Safety and Security: Health, employment, property, financial security.
Love and Belonging: Friendship, intimacy, family connections.
Self-Esteem: Confidence, achievement, respect for oneself and others.
Self-Actualization: Morality, creativity, problem-solving, acceptance of facts.
Understanding the Marketplace and Customer Needs
Marketing focuses on fulfilling customer needs and wants through various market offerings, including products, services, and experiences.
Customer value and satisfaction should be carefully managed to set the right expectations across the marketing spectrum.
Successful exchanges lead to desirable customer relationships and long-lasting connections.
The market is understood as a compilation of all actual and potential buyers of products or services.
A Modern Marketing System
The marketing ecosystem consists of several key players:
Company: The business entity that provides offerings.
Suppliers: Those who provide necessary inputs for the company’s offerings.
Marketing Intermediaries: Agents and partners involved in promoting, selling, and distributing the products.
Consumers: The end users of the products or services.
Competitors: Other firms providing similar market offerings.
Environmental Forces: Economic, technological, cultural, and political forces affecting the marketplace.
Marketing Management Orientations
Different orientations guide a company's marketing management decisions:
Production Concept: Focus on efficiency in production and distribution.
Product Concept: Prioritization of product quality and innovation.
Selling Concept: Emphasis on aggressive sales tactics to achieve higher sales volumes.
Marketing Concept: Understanding customer needs and providing satisfaction through integrated marketing strategies.
Societal Marketing Concept: Considering societal long-term interests along with consumer wants and company requirements, leading to sustainable marketing practices.
Marketing Myopia
Marketing myopia refers to a narrow and short-sighted focus on a business's needs, leading to neglect of customer interests and changes in market dynamics.
Companies may become overly focused on their products at the expense of considering the benefits and experiences that customers desire from those products.
Customer Value
Customer value is interpreted as the difference between the perceived benefits of a product or service minus the costs incurred to obtain it.
Understanding and delivering customer value is critical for business success.
The Changing Nature of Customer Relationships
Modern marketing emphasizes building deeper and more meaningful relationships with selected customers while fostering greater interactivity and engagement.
Capturing Value from Customers
Strategies include creating customer loyalty and retention initiatives, enhancing share of customer value, and building overall customer equity.
Marketing strategies focus on different customer relationship groups:
Butterflies: High profitability and good fit but are short-term customers.
Strangers: Low profitability and little fit, representing potential losses.
True Friends: High profitability and high fit. They represent long-term value.

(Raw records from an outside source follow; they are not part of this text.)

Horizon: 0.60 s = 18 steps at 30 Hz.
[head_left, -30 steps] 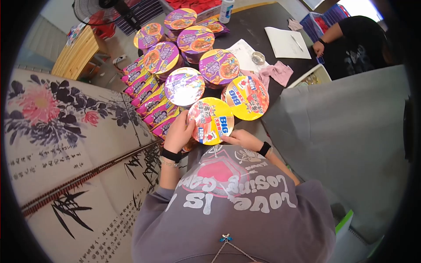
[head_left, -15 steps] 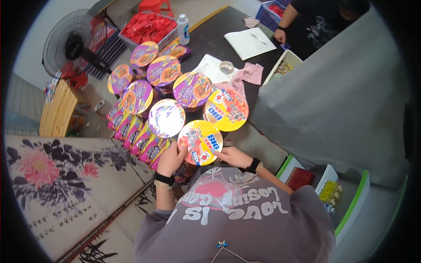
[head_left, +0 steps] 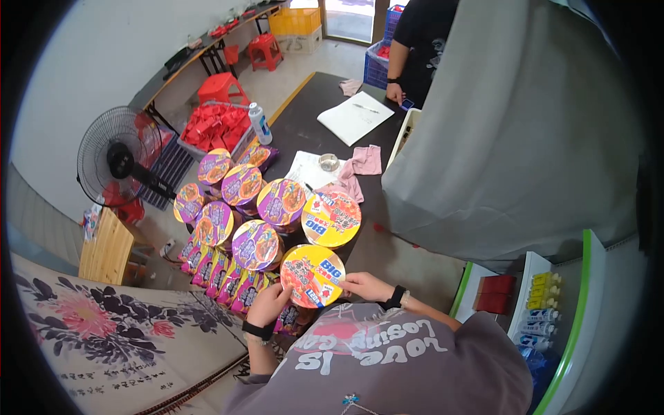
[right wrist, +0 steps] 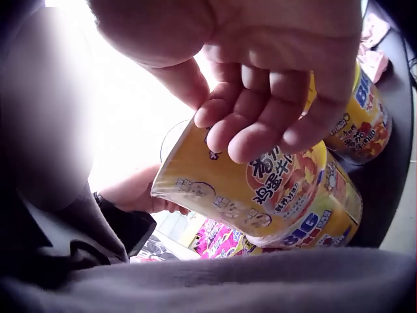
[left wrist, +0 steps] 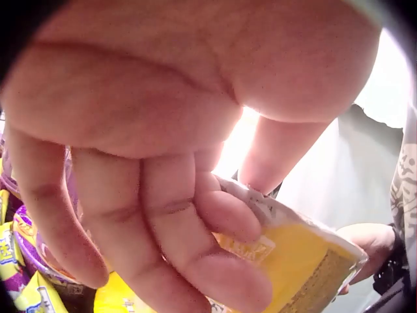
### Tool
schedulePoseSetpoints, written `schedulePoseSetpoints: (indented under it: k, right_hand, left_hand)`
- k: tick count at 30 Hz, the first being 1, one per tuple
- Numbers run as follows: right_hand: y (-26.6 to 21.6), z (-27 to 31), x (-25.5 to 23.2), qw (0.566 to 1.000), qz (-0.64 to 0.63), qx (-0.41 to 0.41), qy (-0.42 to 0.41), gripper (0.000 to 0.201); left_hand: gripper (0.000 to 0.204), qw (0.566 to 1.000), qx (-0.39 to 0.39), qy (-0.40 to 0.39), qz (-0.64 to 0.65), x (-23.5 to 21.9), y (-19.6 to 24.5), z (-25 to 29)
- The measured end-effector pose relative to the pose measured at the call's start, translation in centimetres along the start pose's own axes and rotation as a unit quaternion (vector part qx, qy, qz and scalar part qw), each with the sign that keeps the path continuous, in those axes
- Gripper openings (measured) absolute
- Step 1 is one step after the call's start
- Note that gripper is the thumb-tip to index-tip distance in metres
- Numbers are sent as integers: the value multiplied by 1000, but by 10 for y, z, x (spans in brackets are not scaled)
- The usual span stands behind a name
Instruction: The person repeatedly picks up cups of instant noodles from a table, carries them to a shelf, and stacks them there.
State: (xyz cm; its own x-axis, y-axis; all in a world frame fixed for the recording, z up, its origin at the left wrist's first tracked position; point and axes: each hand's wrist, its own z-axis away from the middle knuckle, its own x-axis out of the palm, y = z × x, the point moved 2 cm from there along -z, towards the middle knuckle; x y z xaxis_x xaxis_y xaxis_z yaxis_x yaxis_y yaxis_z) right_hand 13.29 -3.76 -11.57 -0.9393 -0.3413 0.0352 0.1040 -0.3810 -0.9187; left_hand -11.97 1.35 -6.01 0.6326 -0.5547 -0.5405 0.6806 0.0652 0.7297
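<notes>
Close to the body, both hands hold a yellow noodle tub by its rim, its printed lid facing up. The left hand grips its left edge, thumb on the lid; the right hand pinches the opposite edge. In the left wrist view, the left hand's fingers curl against the yellow side of the tub. The right wrist view has the right hand with thumb and fingers on the tub's side. A second yellow tub stands just beyond, with several purple tubs to its left.
Pink-purple packets lie at the left of the dark table. Farther back are a notebook, pink cloth and a bottle. A fan stands left, a grey curtain hangs right, and another person stands beyond.
The head view has tilted up and shifted, showing more of the room and the shelves at right. Both hands keep their hold on the yellow tub, which appears lower in the view.
</notes>
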Motion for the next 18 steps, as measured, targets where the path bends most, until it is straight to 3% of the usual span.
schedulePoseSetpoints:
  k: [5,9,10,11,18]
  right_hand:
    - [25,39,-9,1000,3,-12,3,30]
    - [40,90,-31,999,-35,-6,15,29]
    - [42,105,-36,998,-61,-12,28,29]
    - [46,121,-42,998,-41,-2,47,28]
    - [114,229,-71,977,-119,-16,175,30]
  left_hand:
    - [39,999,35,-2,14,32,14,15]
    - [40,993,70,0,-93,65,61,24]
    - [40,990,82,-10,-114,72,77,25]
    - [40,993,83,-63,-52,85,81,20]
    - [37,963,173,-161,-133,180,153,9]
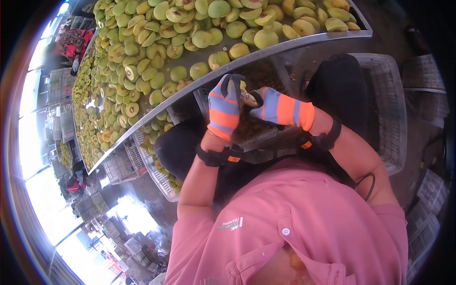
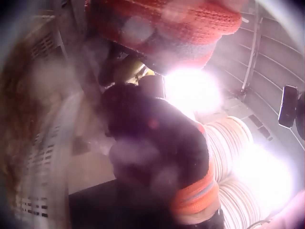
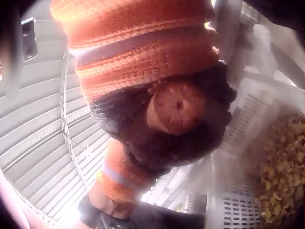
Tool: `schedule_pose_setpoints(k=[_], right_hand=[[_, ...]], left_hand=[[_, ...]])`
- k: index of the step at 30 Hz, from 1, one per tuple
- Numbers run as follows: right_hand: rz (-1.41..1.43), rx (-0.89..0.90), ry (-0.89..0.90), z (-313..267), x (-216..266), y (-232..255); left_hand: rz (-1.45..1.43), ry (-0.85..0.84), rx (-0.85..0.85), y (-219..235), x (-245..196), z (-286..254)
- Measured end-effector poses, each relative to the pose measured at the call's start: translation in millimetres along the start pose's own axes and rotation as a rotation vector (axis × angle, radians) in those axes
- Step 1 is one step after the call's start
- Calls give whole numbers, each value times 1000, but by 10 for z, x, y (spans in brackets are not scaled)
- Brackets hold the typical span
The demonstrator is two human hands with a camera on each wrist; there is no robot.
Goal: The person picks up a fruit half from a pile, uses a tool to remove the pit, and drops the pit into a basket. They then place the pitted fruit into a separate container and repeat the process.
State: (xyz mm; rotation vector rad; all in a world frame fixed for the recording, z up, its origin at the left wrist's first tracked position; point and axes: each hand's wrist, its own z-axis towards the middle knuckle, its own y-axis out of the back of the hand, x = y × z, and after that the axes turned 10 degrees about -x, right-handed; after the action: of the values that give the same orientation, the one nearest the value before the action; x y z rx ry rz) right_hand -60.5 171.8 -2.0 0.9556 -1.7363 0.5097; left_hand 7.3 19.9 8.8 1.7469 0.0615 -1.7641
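Both hands wear striped orange and grey-blue gloves with dark palms and meet just below the metal table edge in the head view. My left hand (image 1: 224,105) grips a yellow-green fruit piece (image 2: 131,70), mostly hidden by the fingers. Close against it, my right hand (image 1: 275,106) is curled round a tool handle (image 3: 180,106), whose round brown butt end shows in the right wrist view. The tool's working end is hidden between the hands, at the fruit.
A metal-rimmed table (image 1: 304,39) in front bears a heap of halved green fruit (image 1: 142,57). Below the hands, a white plastic crate (image 3: 238,207) holds small yellow-brown pieces (image 3: 286,167). Another crate (image 1: 396,114) stands beside the right leg. Other people (image 1: 76,45) are at far left.
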Motion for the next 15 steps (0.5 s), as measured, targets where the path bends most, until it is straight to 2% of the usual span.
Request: schedule_pose_setpoints(k=[3, 4, 7, 10, 14, 15], right_hand=[[-25, 58, -118, -70, 186, 163], [-50, 79, -150, -89, 216, 204], [-8, 138, -35, 64, 7, 187], [190, 287, -67, 33, 19, 240], [418, 341, -119, -81, 19, 137], [428, 329, -137, -114, 15, 129]], left_hand=[[-94, 48, 295, 202, -72, 145], [-101, 83, 329, 235, -153, 152], [-111, 34, 270, 247, -251, 119], [-324, -55, 63, 158, -318, -61], [-229, -13, -15, 128, -262, -187], [-130, -94, 2, 141, -260, -174]])
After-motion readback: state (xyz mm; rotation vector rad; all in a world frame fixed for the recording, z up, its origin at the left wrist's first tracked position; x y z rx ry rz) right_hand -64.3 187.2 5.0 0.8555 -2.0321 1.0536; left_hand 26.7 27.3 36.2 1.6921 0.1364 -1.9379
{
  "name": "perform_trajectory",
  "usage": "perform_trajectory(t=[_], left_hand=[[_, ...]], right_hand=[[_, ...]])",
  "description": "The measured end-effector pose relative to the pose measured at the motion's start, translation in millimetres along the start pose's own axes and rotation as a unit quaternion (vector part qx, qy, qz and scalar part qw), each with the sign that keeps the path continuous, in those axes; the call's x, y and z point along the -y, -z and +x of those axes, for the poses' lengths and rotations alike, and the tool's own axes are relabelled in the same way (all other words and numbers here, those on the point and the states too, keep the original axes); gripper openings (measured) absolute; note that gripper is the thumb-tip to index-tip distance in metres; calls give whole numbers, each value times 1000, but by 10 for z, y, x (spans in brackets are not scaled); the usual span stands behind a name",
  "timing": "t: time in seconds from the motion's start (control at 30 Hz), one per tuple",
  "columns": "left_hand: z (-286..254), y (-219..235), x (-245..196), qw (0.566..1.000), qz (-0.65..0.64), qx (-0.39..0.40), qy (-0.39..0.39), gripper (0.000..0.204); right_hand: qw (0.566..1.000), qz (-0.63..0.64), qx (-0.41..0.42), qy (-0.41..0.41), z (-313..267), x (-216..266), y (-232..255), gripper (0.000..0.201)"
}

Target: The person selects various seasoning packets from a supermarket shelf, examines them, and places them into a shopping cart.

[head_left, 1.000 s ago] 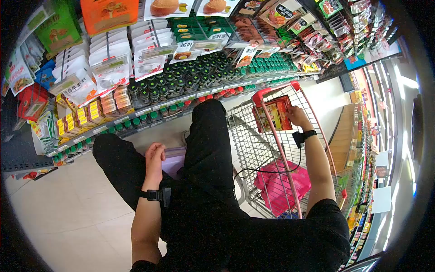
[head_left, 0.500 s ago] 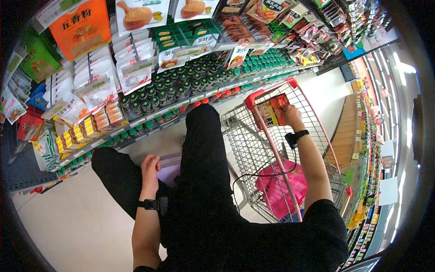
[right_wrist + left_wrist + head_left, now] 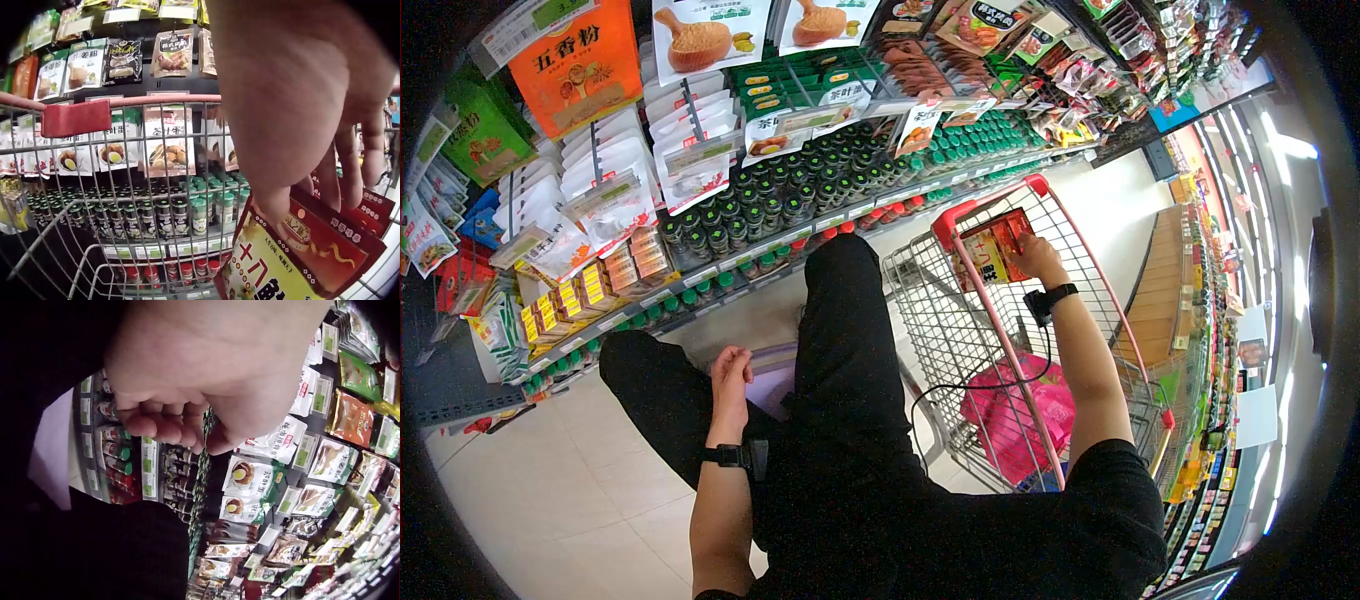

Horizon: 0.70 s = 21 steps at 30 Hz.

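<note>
Inside the wire shopping cart (image 3: pixel 915 330), my right hand (image 3: pixel 1040 262) grips a red and yellow packet (image 3: pixel 990 250) by its edge. Seen from the right wrist, the thumb of the hand (image 3: pixel 300 106) lies over the front of the packet (image 3: pixel 281 250), and more red packaging shows behind it. My left hand (image 3: pixel 730 380) hangs over my lap beside a pale purple object (image 3: pixel 772 388), holding nothing. In the left wrist view the fingers of that hand (image 3: pixel 200 375) are loosely curled with nothing between them.
A pink bag (image 3: pixel 1020 415) lies in the cart near me. Ahead stands a shelf (image 3: pixel 730 262) with rows of small jars, yellow boxes and hanging seasoning packets. A black cable (image 3: pixel 960 385) runs from the right wrist across the cart. Wooden panelling (image 3: pixel 1157 285) stands to the right.
The head view has shifted, so the shelf goods appear larger and lower. My right hand keeps its hold on the packet, and my left hand stays over the lap.
</note>
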<state>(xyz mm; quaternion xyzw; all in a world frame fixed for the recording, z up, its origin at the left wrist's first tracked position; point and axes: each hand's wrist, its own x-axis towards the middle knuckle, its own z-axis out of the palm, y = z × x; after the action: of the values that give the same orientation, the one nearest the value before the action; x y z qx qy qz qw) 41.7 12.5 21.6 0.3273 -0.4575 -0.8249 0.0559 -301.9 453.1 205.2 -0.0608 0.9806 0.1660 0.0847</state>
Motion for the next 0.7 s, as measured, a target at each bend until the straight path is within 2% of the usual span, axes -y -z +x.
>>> perform_trajectory(t=[0.1,0.17,0.27,0.4,0.5,0.57,0.63,0.7], left_hand=[[22,28,58,1000,-3,-3,-2,9],[5,12,16,1000,-7,15,-5,9],[-10,-10,-24,1000,19,21,-5,10],[-49,-72,-93,999,15,26,12,11],[-48,-60,-55,999,22,35,-5,11],[-91,-86,-64,999,20,21,-21,10],[-53,-47,4,1000,15,24,-8,11],[-39,-65,-28,999,25,31,9,11]], right_hand=[[999,41,27,14,23,-119,12,50],[998,60,-27,23,66,-257,-108,43],[995,53,-77,32,35,-362,-28,30],[986,88,-114,78,-62,-285,359,26],[938,283,-180,88,3,-238,593,23],[898,364,-204,140,-135,11,1033,20],[852,480,-130,165,-281,298,1507,16],[787,559,-98,241,-474,637,1941,14]])
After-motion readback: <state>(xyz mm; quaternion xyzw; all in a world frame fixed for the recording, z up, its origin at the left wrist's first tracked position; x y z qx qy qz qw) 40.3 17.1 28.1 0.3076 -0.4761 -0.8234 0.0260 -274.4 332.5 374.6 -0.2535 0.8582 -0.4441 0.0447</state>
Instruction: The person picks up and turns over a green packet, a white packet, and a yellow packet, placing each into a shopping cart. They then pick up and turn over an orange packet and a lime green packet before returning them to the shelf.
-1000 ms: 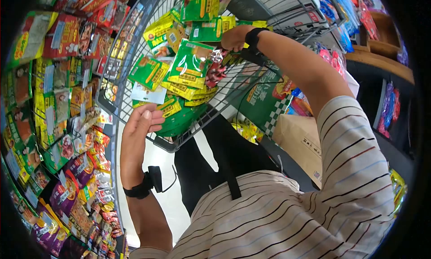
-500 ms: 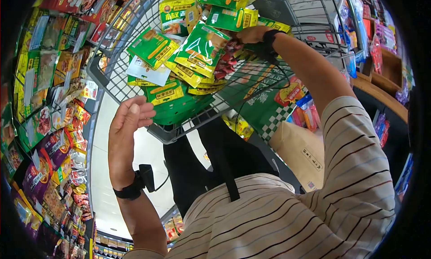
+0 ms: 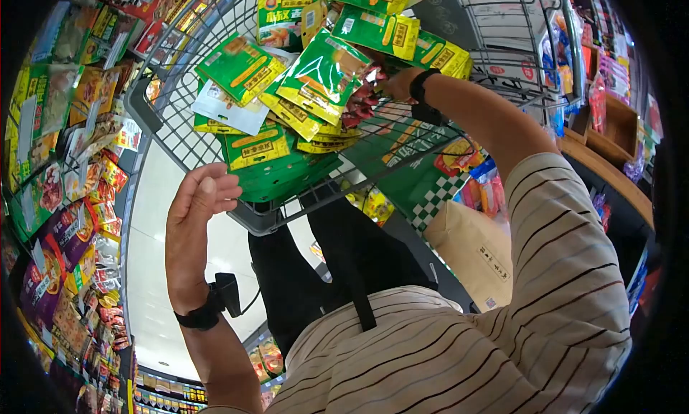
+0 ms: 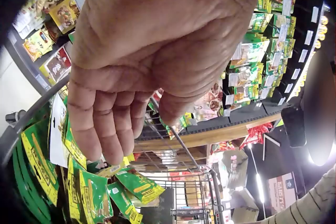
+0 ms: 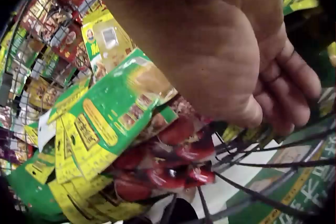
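In the head view a shopping cart (image 3: 267, 223) holds several green-and-yellow seasoning packets (image 3: 323, 80) piled over a green basket (image 3: 287, 181). My left hand (image 3: 197, 202) hovers just outside the cart's near left corner, fingers loosely bent with nothing in them; the left wrist view shows its palm. Inside the cart, my right hand (image 3: 400, 84) is low beside red packets (image 3: 361, 101), close to the wire side. Seen from the right wrist, its fingers (image 5: 294, 90) are relaxed and slightly curled, with no item visible in them. A white packet (image 3: 228, 109) lies on the pile's left.
Shelves of hanging food packets (image 3: 54, 198) line the left side. Right of the cart stand a green printed box (image 3: 402, 170) and a brown paper bag (image 3: 474, 252). Farther right is a wooden-edged display (image 3: 613, 166). Pale floor (image 3: 165, 285) shows between shelf and cart.
The view has shifted along the shelves, with the cart slightly higher in it. My right hand has moved a little rightward and down beside the red packets; the left stays loosely bent near the corner.
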Motion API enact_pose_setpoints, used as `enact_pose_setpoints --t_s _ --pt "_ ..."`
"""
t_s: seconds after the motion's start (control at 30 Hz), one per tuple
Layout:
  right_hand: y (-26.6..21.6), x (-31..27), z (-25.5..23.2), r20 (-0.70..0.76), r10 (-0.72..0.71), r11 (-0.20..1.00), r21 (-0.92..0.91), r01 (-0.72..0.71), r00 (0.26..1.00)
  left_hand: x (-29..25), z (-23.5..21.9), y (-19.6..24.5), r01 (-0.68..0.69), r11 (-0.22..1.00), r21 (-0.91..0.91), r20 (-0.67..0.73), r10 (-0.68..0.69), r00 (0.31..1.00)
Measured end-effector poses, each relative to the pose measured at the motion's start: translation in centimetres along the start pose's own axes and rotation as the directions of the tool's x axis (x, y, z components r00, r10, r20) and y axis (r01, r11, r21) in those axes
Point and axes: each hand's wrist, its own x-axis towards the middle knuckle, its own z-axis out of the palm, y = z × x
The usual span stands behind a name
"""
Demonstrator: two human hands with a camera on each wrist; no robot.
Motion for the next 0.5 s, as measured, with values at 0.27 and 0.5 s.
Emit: enact_pose_setpoints --t_s 0.27,0.5 --pt "-0.3 0.9 -2.2 -0.209 0.037 0.985 0.175 0.0 0.977 0.5 -0.3 -1.1 -0.001 1.0 0.01 -0.016 0.001 1.0" --pt "1.8 1.3 -3.2 -0.168 0.029 0.987 0.163 -0.001 0.985 0.7 0.2 -1.2 0.009 1.0 -0.001 -0.011 -0.009 1.0"
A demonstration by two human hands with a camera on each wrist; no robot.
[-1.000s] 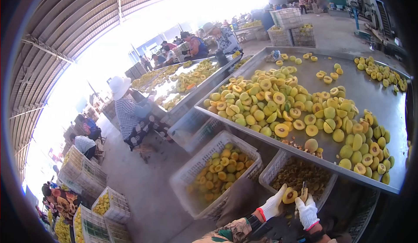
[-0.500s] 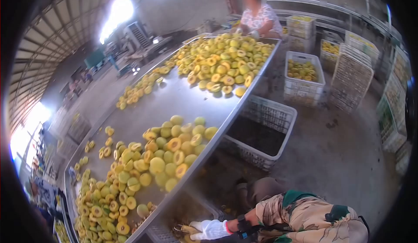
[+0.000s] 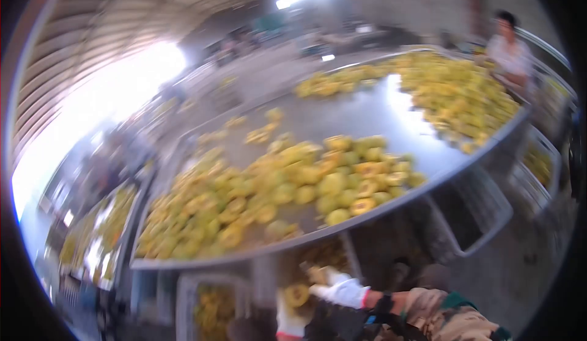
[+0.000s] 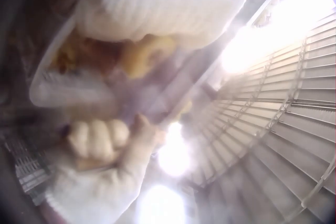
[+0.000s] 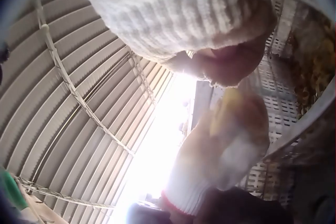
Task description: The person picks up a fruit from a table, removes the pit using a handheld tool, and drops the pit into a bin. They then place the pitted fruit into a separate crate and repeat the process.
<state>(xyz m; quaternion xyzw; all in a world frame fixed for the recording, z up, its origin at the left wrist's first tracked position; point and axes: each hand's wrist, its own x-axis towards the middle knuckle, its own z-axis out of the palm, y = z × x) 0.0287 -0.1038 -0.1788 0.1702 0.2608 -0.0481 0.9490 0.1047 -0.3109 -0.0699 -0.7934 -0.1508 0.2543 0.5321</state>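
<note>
My left hand (image 3: 290,321), in a white glove with a red cuff, holds a yellow peach half (image 3: 298,295), cut face showing. To its right, my gloved right hand (image 3: 342,292) grips a small tan-handled tool (image 3: 316,274), its tip blurred. In the left wrist view, the right hand's fingers (image 4: 97,139) are curled round the handle, while the peach half (image 4: 149,55) shows below the left glove. The right wrist view has the two hands close together, with a yellow bit of the peach (image 5: 227,109) at the left hand.
A metal table (image 3: 361,112) piled with peach halves (image 3: 232,200) stands before me, its raised edge just beyond my hands. Under that edge are a crate of pits (image 3: 327,252) and a crate of peaches (image 3: 214,307). Another person (image 3: 512,57) is at the far right end.
The head view swung right to the table's far end, then partly back left, blurring the scene. Both hands are in view again, the left still holding a peach half, the right the tool.
</note>
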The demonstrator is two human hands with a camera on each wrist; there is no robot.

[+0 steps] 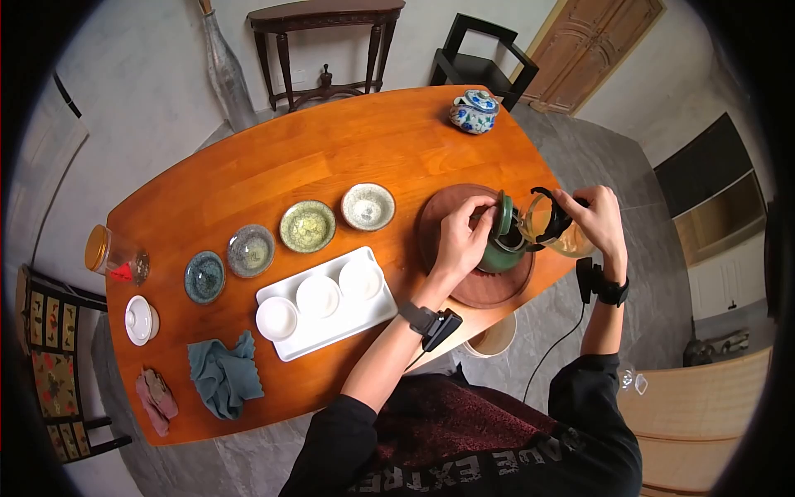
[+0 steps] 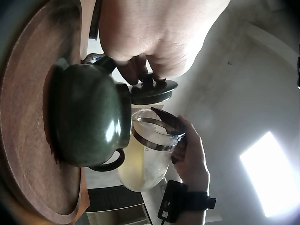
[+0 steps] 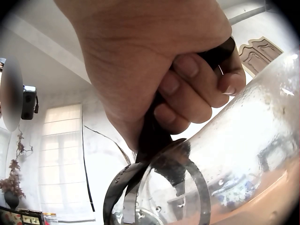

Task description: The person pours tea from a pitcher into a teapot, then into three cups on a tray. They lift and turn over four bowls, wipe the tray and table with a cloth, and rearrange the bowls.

Barnacles: Low profitability and limited fit; often short-term customers with low long-term potential.
The Changing Marketing Landscape
Marketing is influenced by various factors such as:
Economic Environment: Economic conditions that affect consumer purchasing power.
Digital Age: The impact of technology and online marketing channels.
Rapid Globalization: Expanding markets and international competition.
Not-for-Profit Marketing: Unique marketing challenges faced by non-profit organizations.